- [TO DO]: Give back exactly the lines that run from the beginning of the entries to the line containing "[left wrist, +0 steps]", both included, and nothing else.

★ ★ ★

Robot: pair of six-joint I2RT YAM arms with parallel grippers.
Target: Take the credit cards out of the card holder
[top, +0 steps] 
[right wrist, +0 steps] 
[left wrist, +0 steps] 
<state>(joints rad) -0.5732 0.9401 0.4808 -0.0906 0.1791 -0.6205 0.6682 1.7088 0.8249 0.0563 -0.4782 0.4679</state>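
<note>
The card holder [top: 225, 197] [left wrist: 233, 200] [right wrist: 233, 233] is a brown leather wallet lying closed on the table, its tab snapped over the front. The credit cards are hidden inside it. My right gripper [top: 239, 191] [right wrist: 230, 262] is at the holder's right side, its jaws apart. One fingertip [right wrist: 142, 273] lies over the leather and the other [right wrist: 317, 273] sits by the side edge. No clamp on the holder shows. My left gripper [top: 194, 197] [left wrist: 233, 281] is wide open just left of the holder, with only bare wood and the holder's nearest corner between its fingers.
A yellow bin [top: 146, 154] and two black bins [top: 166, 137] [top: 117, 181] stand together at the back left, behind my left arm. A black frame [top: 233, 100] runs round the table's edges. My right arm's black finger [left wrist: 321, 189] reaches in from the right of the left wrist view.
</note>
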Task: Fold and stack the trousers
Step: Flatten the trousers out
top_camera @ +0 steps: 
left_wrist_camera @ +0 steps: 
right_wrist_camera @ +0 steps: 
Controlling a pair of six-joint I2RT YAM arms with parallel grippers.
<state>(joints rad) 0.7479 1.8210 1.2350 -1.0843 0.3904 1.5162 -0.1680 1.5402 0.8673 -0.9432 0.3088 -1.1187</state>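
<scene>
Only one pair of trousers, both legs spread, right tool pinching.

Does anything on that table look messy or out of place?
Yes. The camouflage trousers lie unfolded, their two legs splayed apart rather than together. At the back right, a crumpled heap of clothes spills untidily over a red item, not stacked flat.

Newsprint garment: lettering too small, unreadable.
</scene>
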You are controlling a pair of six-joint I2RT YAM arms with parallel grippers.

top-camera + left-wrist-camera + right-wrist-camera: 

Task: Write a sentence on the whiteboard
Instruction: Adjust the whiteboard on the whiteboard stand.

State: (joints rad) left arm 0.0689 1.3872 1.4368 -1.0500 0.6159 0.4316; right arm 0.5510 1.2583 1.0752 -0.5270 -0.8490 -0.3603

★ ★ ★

- [EXERCISE ANSWER]:
Robot: pair of six-joint I2RT YAM arms with parallel grippers.
Target: Take the credit cards out of the card holder
[top, +0 steps] 
[right wrist, +0 steps] 
[left wrist, +0 steps] 

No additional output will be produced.